WASHINGTON, DC, US — Upcycling agricultural waste into food ingredients and alternative protein inputs will be necessary to help feed the world’s growing population, according to a new report from the Good Food Institute (GFI).

The GFI analyzed the byproducts from the top eight high-volume crops across the United States, Canada and Mexico to determine which have the most potential for applications in plant-based protein ingredients and production ingredients for fermentation and cultivated meat. The study used criteria such as forecasted volume, production unit cost, environmental impact and functional attributes to evaluate each side stream.

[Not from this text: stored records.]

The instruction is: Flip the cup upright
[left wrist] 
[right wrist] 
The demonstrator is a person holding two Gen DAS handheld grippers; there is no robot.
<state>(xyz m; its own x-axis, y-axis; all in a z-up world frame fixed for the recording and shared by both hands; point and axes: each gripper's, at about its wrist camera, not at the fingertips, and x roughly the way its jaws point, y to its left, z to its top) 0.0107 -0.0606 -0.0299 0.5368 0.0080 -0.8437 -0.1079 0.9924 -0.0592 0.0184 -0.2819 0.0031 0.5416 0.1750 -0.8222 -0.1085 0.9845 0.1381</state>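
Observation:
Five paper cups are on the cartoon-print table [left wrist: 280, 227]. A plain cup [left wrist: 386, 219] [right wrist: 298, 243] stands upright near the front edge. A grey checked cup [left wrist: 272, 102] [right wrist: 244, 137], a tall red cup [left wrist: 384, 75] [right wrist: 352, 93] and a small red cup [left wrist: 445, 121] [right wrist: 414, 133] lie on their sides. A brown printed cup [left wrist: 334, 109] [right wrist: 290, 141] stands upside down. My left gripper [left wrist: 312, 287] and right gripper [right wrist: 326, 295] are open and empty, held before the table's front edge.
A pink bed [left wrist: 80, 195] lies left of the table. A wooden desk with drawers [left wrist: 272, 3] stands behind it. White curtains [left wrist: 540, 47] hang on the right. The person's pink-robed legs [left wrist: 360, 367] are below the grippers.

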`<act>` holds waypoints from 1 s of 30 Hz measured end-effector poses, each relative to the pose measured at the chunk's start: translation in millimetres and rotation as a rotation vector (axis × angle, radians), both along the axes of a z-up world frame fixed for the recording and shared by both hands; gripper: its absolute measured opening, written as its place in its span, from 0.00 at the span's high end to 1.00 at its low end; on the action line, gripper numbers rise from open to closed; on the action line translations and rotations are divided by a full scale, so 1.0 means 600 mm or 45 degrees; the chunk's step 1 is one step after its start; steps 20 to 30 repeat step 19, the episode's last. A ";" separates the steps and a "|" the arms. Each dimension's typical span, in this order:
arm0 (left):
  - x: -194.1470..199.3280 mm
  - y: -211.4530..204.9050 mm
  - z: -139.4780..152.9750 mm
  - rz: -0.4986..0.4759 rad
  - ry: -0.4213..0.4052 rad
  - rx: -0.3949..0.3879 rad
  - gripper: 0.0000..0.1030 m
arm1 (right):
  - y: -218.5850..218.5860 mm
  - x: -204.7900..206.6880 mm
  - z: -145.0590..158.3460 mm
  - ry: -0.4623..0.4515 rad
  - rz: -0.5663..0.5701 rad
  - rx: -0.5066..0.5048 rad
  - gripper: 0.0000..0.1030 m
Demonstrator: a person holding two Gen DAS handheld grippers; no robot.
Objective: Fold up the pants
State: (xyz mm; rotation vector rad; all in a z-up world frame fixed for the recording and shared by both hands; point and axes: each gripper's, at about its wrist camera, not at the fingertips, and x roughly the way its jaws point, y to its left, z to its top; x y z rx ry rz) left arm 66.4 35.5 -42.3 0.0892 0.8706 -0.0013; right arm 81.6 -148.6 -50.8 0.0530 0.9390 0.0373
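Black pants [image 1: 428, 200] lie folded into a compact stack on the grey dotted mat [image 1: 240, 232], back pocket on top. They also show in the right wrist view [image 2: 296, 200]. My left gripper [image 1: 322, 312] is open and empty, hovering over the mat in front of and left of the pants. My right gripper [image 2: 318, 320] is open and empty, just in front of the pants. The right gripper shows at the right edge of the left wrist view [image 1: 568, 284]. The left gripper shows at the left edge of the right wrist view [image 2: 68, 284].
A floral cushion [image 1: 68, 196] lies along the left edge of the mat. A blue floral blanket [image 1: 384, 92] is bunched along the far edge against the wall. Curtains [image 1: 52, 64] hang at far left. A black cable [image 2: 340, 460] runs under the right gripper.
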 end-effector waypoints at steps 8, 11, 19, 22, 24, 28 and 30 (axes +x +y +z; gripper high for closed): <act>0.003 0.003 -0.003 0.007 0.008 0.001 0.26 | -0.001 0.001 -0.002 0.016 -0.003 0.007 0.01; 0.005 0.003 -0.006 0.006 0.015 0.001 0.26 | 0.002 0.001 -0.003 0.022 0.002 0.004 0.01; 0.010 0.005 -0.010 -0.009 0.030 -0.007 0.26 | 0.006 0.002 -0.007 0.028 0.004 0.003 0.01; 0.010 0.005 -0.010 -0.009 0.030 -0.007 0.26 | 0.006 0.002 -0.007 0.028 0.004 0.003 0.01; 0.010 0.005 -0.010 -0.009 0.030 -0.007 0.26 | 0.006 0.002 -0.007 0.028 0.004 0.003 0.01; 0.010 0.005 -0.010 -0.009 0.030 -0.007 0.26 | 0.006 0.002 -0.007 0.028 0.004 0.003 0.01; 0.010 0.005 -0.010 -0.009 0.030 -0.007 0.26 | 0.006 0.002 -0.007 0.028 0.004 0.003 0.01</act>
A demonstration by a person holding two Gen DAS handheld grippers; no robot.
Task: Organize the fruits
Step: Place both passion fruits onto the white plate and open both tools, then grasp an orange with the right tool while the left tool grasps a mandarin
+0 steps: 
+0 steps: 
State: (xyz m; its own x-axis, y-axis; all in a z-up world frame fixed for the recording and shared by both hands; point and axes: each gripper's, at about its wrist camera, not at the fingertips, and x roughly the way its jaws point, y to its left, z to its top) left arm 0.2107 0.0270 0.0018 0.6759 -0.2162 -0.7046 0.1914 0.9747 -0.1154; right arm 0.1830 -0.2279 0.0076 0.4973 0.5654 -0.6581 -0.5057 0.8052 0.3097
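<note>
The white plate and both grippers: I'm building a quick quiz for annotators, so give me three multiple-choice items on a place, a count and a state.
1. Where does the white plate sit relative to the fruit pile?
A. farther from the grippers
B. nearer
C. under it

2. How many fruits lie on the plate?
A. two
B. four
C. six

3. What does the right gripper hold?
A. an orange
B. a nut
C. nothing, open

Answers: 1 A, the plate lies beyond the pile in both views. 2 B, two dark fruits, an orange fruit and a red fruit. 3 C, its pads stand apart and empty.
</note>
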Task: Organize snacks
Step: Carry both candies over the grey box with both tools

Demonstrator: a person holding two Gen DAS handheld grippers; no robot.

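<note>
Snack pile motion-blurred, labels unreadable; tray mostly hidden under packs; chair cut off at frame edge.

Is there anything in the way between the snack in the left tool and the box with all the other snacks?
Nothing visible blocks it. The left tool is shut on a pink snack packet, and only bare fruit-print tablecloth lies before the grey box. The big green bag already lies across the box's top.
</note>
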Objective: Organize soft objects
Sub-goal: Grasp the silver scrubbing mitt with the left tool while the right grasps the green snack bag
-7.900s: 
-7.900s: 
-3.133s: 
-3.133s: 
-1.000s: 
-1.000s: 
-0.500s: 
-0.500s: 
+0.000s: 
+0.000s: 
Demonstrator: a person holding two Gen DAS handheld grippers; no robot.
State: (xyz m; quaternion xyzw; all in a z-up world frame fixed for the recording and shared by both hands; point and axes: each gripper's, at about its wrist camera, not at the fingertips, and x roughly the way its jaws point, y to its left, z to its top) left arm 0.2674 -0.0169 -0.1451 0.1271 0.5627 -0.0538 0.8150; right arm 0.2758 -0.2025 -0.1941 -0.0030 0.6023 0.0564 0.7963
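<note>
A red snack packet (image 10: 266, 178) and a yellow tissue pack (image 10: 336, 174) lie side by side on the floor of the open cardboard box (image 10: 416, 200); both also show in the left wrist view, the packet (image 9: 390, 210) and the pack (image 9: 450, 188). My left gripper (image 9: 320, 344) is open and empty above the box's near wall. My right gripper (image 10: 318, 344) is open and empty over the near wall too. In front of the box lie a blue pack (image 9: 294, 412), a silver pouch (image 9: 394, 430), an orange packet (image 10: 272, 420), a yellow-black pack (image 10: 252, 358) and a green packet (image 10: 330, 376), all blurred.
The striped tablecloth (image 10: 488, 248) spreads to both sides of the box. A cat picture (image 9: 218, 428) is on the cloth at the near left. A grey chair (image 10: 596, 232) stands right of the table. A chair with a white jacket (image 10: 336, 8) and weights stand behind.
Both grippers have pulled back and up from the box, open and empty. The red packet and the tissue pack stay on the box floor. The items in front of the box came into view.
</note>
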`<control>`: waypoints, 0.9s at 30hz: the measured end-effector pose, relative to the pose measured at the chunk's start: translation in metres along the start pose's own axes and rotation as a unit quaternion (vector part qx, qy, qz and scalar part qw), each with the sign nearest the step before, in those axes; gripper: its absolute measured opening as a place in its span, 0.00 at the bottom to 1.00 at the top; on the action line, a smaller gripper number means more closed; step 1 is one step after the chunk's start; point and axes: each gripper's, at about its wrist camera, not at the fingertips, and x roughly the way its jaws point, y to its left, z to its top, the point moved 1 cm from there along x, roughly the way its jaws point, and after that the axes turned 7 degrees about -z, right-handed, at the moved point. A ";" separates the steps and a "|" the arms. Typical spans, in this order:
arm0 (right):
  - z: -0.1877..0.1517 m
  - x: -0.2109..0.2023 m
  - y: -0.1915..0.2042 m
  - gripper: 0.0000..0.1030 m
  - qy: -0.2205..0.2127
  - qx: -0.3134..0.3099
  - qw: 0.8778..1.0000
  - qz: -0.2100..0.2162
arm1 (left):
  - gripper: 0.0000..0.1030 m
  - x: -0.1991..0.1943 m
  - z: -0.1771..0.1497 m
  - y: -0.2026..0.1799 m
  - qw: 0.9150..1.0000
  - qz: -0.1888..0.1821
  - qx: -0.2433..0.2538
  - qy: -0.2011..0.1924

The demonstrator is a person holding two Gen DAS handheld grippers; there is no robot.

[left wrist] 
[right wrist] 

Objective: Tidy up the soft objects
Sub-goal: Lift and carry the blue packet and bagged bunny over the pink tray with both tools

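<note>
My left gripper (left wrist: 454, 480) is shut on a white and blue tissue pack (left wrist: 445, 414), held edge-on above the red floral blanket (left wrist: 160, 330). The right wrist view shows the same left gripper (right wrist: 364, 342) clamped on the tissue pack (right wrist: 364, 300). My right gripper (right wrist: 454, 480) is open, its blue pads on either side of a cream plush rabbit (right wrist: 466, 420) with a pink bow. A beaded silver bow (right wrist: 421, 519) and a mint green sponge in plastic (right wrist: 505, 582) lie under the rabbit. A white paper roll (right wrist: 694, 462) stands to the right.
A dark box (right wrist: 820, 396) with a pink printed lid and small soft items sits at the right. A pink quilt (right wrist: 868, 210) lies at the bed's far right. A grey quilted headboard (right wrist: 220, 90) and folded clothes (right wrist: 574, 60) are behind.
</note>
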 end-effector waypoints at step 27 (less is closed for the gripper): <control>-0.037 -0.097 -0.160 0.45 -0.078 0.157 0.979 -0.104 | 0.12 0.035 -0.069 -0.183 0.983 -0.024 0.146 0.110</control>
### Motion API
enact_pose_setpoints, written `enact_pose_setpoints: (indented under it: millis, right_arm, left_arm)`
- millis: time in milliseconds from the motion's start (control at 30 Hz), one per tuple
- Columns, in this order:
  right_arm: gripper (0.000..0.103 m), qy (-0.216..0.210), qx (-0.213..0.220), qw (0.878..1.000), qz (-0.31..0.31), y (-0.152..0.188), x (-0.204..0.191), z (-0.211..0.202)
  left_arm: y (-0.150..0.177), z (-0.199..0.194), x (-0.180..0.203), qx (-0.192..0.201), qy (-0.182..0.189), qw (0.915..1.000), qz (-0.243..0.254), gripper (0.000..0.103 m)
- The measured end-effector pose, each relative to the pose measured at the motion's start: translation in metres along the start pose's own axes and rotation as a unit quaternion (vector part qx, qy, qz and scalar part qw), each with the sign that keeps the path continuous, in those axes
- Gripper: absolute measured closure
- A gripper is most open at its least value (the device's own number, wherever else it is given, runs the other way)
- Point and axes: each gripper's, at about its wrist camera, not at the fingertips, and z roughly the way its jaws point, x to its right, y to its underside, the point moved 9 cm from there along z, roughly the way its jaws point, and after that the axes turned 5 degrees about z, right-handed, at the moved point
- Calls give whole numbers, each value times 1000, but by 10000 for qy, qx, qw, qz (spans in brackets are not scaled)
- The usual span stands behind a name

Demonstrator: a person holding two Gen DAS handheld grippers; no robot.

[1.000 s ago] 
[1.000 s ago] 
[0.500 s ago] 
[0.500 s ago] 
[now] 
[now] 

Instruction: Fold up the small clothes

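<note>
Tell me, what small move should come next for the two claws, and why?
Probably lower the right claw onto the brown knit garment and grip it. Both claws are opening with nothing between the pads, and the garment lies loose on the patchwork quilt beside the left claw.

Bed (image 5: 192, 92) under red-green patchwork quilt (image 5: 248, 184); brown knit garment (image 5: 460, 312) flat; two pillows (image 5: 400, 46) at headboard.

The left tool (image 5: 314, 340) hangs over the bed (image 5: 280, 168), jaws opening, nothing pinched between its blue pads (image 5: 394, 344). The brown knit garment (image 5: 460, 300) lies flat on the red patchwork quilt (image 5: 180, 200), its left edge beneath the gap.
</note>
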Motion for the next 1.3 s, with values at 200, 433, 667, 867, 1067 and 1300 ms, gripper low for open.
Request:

“We currently produce significant amounts of waste due to low value utilization and disposal of things like agricultural residues, processing side chains and food losses generated throughout the supply chain,” said Lucas Eastham, MSc, senior fermentation scientist at the GFI. “The valorization or the upcycling of agricultural and processing side streams presents an opportunity for us to shape the circular bioeconomy, and this will help us reduce waste and increase food production.”

Among the possible plant protein concentrate side streams, the GFI identified soy meal as a top candidate. The byproduct currently is used primarily for animal feed, but the volume of soy grown in North America and the well-established popularity of soy protein concentrates in plant-based products makes upcycling soy meal a promising option.

Canola meal also ranked highly due to the high digestibility of canola protein. Royal DSM already has developed several applications for its canola protein isolate that launched last year, Vertis CanolaPro, including in meat, fish and dairy alternatives. Other side streams with plant protein potential were tomato pomace, rice bran and spent brewer’s grain. AB InBev company Evergrain sees similar opportunities with the latter protein and is developing spent grain ingredients for the dairy alternatives, sports nutrition and protein powder categories.

“We estimate the world has 9 million metric tonnes of spent grain that needs to be saved,” said Greg Belt, chief executive officer of Evergrain. “If you look at just the protein; if you could capture the volume of that protein, you could double the volume of plant protein isolates in the industry. So, this can be a tremendously important source (of protein) in the plant-based world.”

In addition to its uses in plant-based protein, the GFI ranked soy meal as the No. 1 side stream for cultivated meat media. Soy meal contains a solid amino acid profile, with a good number of essential amino acids, that is necessary for cell growth, and soy peptone products are already commonplace within the cellular media market. Further developing this side stream could help relieve the cost and supply challenges around media, which remain major barriers to the growth of cultivated meat.

Along with soy meal, corn dried distiller’s grains, corn gluten meal and canola meal are all byproducts with promise for cellular media.

“Many major media component and food ingredient suppliers have the potential to valorize these side streams due to the technological maturity, infrastructure and expertise in this field,” Eastham said.

For fermentation applications, specifically as lignocellulosic sugar carbon sources, the report pointed to corn stover as the most likely viable side stream. Corn stover’s favorable outlook is due to the commercially mature supply chain, infrastructure and technology resulting from its current use in cellulosic ethanol manufacturing. However, the GFI noted that the production processes may not be directly transferable and existing capabilities are likely to require additional improvements. Soy straw, rice hulls and sugarcane trash also scored well on the GFI’s criteria.

“Lignocellulosic sugars offer an opportunity to reduce environmental impacts from unused side streams and provide a more sustainable carbon source for fermentation processes,” the GFI said.